What to produce: Go through the material and copy every line in which "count" appears.

── Entries supplied ──

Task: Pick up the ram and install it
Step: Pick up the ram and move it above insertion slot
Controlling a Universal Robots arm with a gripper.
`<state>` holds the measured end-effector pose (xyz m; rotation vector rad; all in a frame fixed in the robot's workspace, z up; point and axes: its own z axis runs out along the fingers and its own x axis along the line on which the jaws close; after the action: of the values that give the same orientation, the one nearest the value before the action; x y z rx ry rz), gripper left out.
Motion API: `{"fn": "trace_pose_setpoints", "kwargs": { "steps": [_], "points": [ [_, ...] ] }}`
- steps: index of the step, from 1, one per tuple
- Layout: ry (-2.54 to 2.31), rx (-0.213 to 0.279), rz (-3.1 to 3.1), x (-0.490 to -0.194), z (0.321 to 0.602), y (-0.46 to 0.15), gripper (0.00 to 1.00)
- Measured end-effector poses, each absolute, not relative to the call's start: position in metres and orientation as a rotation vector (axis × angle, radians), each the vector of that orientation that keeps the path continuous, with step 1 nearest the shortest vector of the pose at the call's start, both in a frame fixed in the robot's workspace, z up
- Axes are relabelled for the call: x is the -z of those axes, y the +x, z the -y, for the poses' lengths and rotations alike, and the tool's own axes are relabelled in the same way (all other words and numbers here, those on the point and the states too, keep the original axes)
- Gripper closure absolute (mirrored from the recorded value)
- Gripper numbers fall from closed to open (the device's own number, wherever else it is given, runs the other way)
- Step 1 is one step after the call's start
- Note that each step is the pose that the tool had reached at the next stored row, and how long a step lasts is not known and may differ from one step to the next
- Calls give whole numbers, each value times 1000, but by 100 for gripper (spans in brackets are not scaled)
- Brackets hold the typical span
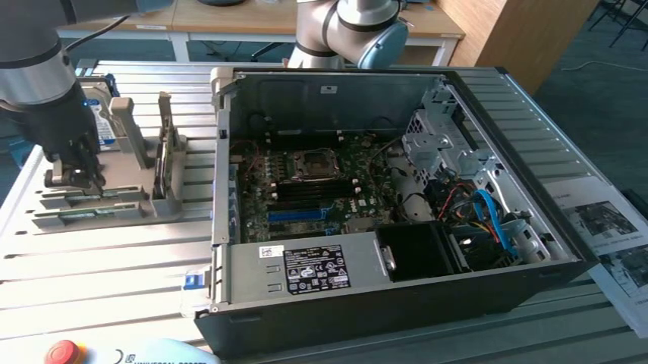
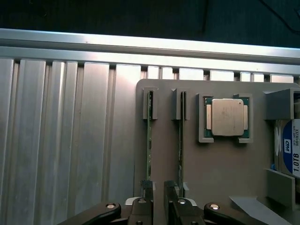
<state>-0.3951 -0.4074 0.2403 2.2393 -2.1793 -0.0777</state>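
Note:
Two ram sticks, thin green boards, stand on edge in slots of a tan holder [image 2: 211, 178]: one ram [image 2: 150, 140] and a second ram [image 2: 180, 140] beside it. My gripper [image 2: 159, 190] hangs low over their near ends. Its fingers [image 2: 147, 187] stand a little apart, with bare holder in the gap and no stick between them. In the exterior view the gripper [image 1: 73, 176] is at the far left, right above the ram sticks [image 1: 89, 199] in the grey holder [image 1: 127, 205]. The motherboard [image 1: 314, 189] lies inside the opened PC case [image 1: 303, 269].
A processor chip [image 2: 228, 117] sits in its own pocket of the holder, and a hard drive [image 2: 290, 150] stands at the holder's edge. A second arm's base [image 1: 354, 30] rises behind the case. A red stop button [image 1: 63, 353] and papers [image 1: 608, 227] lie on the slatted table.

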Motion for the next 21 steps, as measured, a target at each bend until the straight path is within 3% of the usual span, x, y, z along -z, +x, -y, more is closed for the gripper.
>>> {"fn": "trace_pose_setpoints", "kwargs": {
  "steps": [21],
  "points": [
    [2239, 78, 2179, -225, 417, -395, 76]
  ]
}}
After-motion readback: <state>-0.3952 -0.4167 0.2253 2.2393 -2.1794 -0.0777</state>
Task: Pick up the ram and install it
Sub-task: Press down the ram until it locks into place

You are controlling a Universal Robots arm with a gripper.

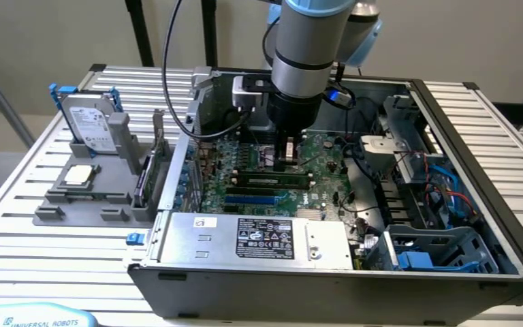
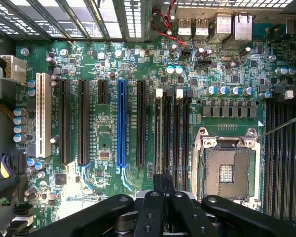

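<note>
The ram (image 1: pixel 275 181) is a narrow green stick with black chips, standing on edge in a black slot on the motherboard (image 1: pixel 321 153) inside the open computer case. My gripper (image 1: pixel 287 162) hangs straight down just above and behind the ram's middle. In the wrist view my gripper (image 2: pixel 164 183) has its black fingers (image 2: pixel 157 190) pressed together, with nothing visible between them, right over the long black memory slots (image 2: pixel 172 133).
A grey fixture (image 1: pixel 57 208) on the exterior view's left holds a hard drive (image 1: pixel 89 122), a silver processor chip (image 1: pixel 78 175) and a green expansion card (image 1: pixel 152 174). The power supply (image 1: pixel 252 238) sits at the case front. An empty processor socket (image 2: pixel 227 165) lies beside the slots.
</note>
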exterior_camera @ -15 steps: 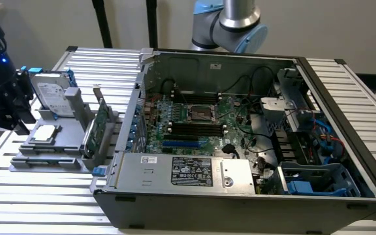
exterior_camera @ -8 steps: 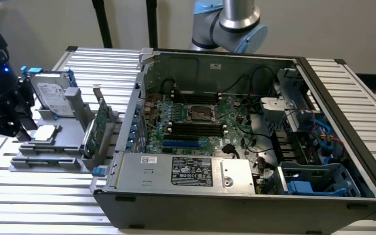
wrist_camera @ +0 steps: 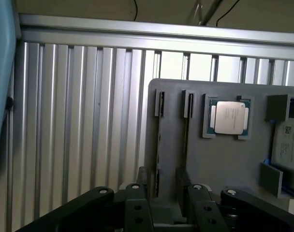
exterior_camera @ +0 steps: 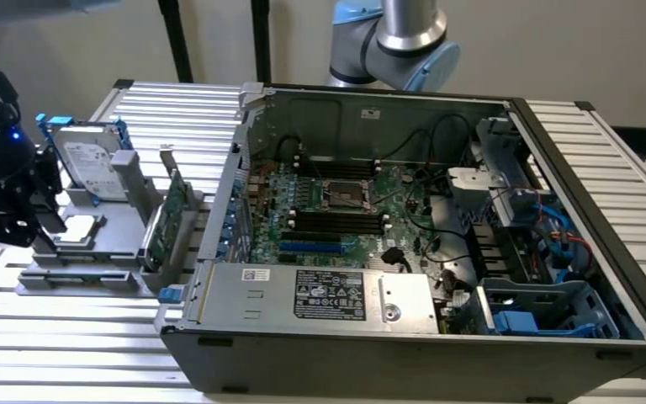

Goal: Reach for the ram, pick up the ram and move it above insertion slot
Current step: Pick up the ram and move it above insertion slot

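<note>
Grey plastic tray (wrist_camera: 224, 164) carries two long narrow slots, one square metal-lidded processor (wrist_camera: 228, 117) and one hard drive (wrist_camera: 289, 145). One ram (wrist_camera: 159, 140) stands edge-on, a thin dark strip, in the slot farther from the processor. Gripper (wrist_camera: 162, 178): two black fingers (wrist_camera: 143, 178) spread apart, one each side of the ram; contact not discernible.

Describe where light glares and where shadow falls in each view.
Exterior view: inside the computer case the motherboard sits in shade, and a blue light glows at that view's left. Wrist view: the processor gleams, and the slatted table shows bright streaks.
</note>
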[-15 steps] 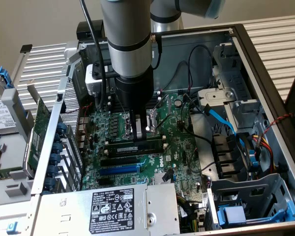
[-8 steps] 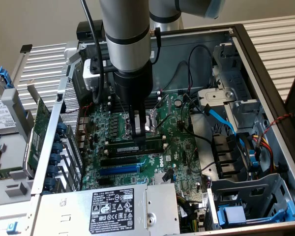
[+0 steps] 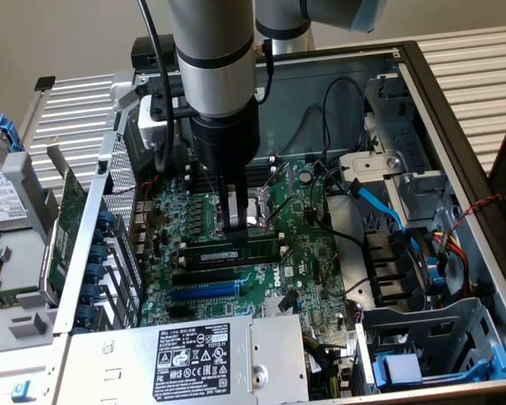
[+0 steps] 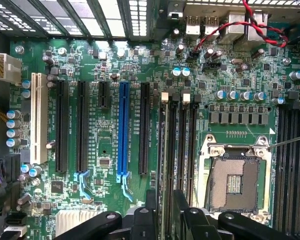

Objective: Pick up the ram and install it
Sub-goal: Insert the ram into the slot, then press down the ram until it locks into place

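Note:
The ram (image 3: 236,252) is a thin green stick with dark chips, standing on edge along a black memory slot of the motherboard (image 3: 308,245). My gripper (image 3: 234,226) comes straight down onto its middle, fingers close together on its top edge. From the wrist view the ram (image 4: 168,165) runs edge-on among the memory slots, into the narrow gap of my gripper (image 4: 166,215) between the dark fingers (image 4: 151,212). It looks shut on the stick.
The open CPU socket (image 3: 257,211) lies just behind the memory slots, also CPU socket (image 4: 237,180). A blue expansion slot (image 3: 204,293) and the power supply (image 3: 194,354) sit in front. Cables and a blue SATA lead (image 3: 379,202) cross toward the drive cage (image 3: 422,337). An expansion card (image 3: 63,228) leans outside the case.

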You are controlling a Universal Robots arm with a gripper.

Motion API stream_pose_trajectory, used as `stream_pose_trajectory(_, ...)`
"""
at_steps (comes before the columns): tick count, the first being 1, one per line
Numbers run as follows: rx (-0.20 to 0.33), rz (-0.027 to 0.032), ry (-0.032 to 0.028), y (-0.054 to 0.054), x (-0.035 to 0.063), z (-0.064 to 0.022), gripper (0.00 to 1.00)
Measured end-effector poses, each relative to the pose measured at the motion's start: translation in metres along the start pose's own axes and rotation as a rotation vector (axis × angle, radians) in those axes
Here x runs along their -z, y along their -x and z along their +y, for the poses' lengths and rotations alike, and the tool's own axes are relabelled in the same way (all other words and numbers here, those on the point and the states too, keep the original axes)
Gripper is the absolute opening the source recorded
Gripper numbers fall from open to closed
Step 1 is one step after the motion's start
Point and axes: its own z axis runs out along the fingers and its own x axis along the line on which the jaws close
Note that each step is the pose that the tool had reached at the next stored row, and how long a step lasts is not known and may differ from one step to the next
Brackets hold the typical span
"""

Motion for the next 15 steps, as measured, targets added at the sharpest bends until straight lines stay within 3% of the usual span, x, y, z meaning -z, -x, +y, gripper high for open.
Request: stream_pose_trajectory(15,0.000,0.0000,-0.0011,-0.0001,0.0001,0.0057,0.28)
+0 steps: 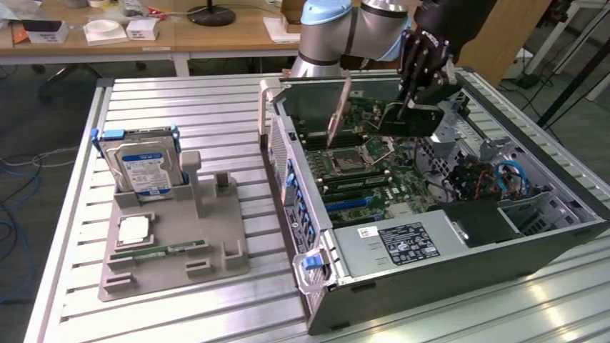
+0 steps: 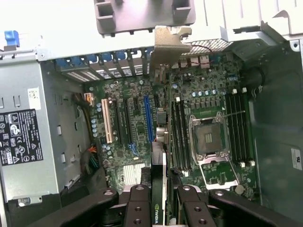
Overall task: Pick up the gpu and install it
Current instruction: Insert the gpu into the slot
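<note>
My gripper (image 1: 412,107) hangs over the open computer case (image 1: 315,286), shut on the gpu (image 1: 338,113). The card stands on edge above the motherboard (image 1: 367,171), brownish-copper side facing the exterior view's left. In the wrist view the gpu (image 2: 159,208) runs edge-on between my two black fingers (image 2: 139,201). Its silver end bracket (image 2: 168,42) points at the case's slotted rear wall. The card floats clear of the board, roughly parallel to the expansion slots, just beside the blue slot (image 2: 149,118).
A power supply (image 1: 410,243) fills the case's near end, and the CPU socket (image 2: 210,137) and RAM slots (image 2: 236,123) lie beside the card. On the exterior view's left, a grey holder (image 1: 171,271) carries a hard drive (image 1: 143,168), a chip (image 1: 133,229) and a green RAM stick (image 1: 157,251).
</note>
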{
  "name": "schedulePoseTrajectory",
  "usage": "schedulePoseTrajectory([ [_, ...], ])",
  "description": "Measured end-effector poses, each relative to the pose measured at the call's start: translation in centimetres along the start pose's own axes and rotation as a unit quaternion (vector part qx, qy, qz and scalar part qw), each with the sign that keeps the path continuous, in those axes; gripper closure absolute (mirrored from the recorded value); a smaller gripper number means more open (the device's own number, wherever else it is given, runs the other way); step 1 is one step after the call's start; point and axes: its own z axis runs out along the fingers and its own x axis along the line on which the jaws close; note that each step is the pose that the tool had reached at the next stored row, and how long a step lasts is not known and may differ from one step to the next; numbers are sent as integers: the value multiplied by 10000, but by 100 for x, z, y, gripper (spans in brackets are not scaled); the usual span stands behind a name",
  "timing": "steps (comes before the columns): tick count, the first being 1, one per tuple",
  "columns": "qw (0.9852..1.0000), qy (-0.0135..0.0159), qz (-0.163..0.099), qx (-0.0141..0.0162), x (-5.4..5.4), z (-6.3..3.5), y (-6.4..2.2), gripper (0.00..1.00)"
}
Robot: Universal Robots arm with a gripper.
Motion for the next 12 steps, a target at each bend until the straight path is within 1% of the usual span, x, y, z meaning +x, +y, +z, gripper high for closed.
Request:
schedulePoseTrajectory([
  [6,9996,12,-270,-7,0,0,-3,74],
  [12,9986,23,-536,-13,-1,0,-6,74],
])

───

Answer box:
at_steps (comes before the columns): tick count, the first being 1, one per line
  "timing": "steps (comes before the columns): tick count, the first being 1, one per tuple",

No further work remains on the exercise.